I'm not sure I understand.

Are you saying you have changed to 1.34 and you cpu is unstable?

or are you saying your cpu is automatically setting the voltage to 1.34?


----------



## d00d (Oct 31, 2007)

yea, my cpu is currently (against my will) running at 1.34v


----------



## greenbrucelee (Apr 24, 2007)

strange, what are your full specs inlcuding power supply make and wattage


----------



## greenbrucelee (Apr 24, 2007)

according to what I have just seen on google your cpu is ok, the voltage should be 1.35-1.40v if you are overclocking then it would be higher.

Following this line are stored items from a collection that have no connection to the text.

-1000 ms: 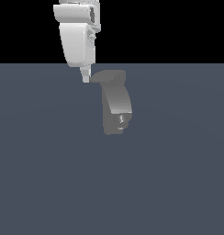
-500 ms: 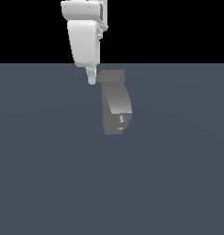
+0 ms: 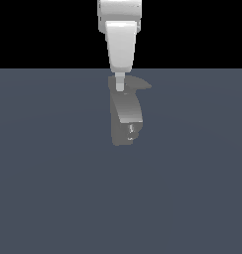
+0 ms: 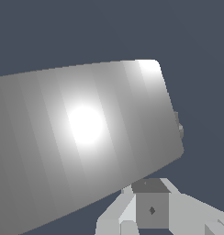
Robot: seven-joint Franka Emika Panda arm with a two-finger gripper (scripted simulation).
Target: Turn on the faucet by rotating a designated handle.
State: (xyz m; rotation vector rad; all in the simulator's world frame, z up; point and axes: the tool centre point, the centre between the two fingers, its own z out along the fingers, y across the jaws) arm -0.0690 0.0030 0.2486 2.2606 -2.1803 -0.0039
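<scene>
Stood mid-table, faucet (image 3: 126, 116), handle (image 3: 141, 84) jutting toward the exterior view's right; tool (image 3: 120, 85) pressed at top block, jaw state impossible to tell; risked slipping off the block, missing the lever

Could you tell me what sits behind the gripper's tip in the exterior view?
Behind the gripper tip is the faucet's top block, with the handle sticking out toward the exterior view's right. The block's middle is covered, and contact cannot be judged.
</scene>
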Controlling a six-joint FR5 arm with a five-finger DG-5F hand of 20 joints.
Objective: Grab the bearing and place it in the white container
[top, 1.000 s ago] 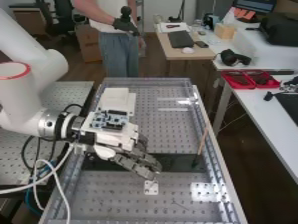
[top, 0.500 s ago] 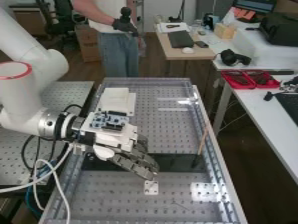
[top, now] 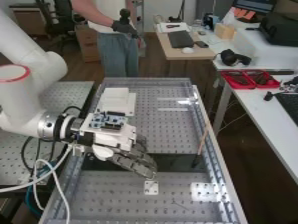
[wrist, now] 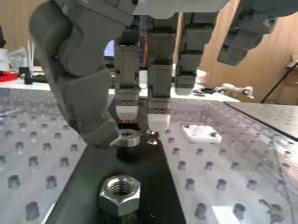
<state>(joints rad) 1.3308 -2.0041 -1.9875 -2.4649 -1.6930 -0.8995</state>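
Hand (top: 135,162) over nr half of bench (top: 113,195), fingers approx. straight, not curled; bearing (wrist: 130,141) btwn thumb tip & fingertips, v. close to thumb, so next move prob. a pinch.

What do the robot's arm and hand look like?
The arm is white and rounded, with a red ring and silvery flange. The hand is dark grey, some fingertips pale, its white housing topped by a blue circuit board. White, blue and black cables hang below the flange.
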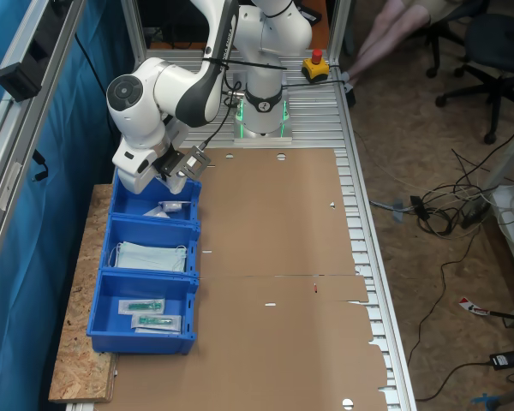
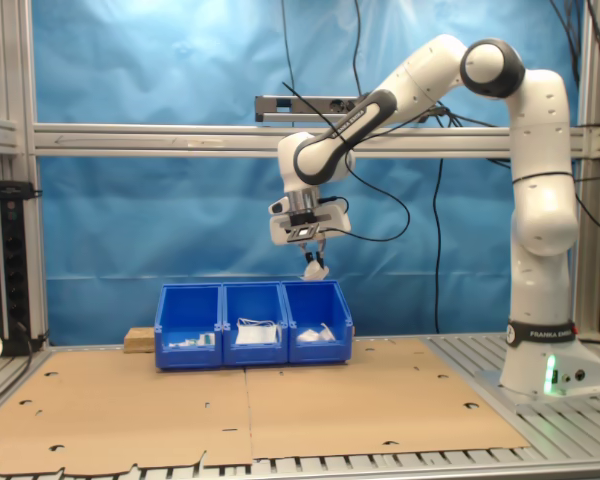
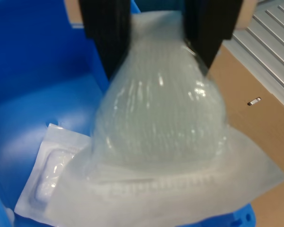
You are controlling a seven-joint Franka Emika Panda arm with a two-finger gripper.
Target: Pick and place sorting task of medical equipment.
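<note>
A soft white packet (image 3: 161,137) is clamped in the hand (image 2: 313,262); it is held above a blue bin (image 2: 318,318) where another packet (image 3: 47,175) lies.

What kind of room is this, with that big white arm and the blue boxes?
Most likely a robotics lab or test cell: a white robot arm bolted to an aluminium-frame table, blue curtain walls, and loose cables and office chairs on the floor beside it.
</note>
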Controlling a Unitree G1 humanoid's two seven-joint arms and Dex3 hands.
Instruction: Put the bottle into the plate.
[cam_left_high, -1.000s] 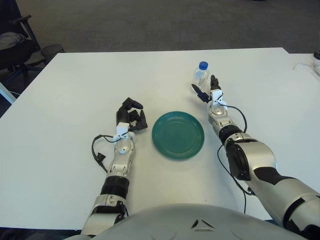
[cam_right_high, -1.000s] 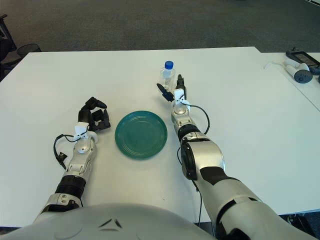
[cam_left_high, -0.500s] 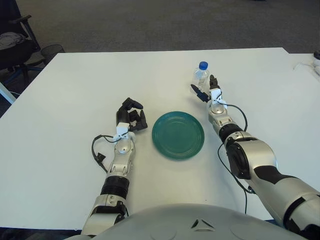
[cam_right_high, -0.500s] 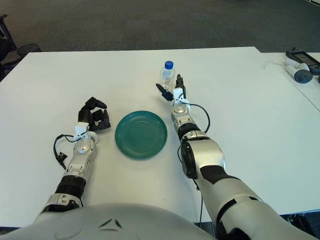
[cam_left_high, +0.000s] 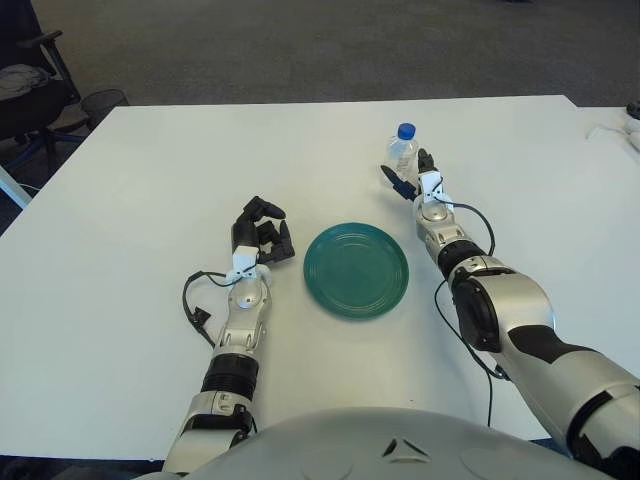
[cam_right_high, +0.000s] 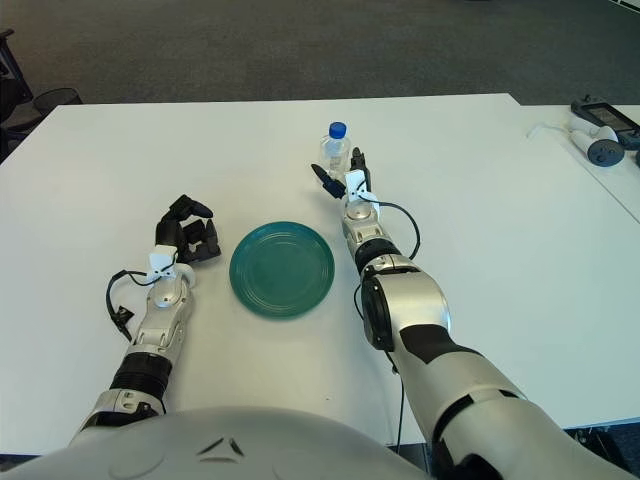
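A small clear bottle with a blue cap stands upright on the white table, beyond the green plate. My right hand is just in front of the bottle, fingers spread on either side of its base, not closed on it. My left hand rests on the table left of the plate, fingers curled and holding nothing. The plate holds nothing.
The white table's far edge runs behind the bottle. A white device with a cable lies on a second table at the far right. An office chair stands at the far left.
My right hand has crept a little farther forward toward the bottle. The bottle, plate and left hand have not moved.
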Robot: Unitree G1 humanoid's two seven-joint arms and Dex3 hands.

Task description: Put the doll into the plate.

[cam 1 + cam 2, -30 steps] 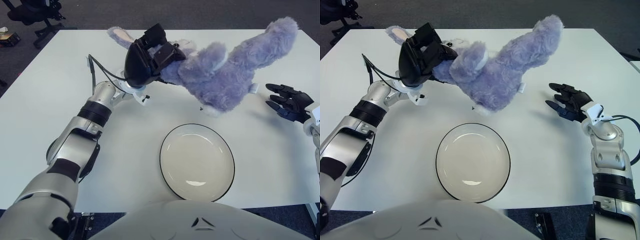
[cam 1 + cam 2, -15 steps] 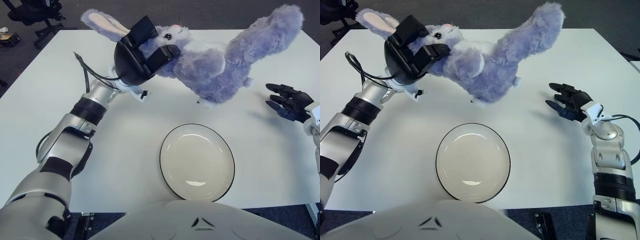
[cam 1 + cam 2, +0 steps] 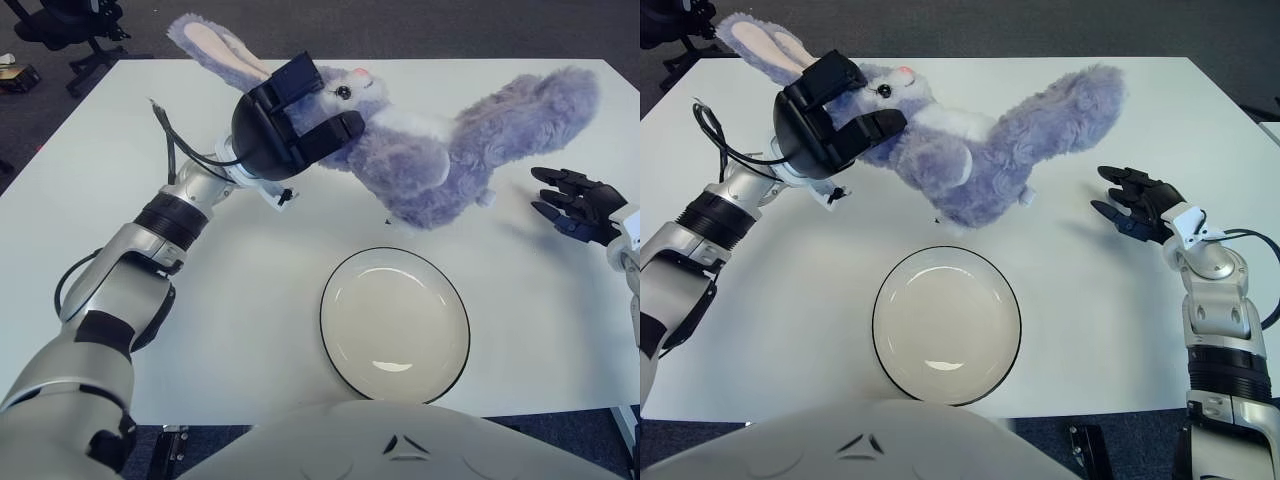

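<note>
Stretching from the far left toward the right, the doll (image 3: 430, 150), a purple plush rabbit, is held in the air above the white table (image 3: 250, 300). Its long axis runs roughly left to right: the ears point up and toward the far left corner, the face with its pink nose is turned upward, and the hind end rises toward the right edge of the table. The left hand (image 3: 290, 130) is clenched around the doll's head and neck, with black fingers (image 3: 335, 130) wrapped over the plush just below the face; the body extends to the right of this hand. The lowest part of the body hangs beyond the far rim of the plate (image 3: 394, 325), not over its centre. The plate, white with a dark rim, sits on the table near the front edge. The right hand (image 3: 1135, 203) shows at the right of the doll, well apart from it, fingers spread and holding nothing.
</note>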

Were are you getting your voltage reading from?


----------



## d00d (Oct 31, 2007)

my psu is an OCZ powerstream 700w or somthing. so i know thats not the problem...
CPU-Z reports 1.349-1.363. 
so maybe this isnt my problem?
isnt that kinda low nonetheless?


----------



## greenbrucelee (Apr 24, 2007)

i don't think there is an issue there.

And to add just because you havean OCZ 700w psu doesn't mean its ok, OCZ aren't the best anyway and all power supplies can go faulty regardless of how many watts they are.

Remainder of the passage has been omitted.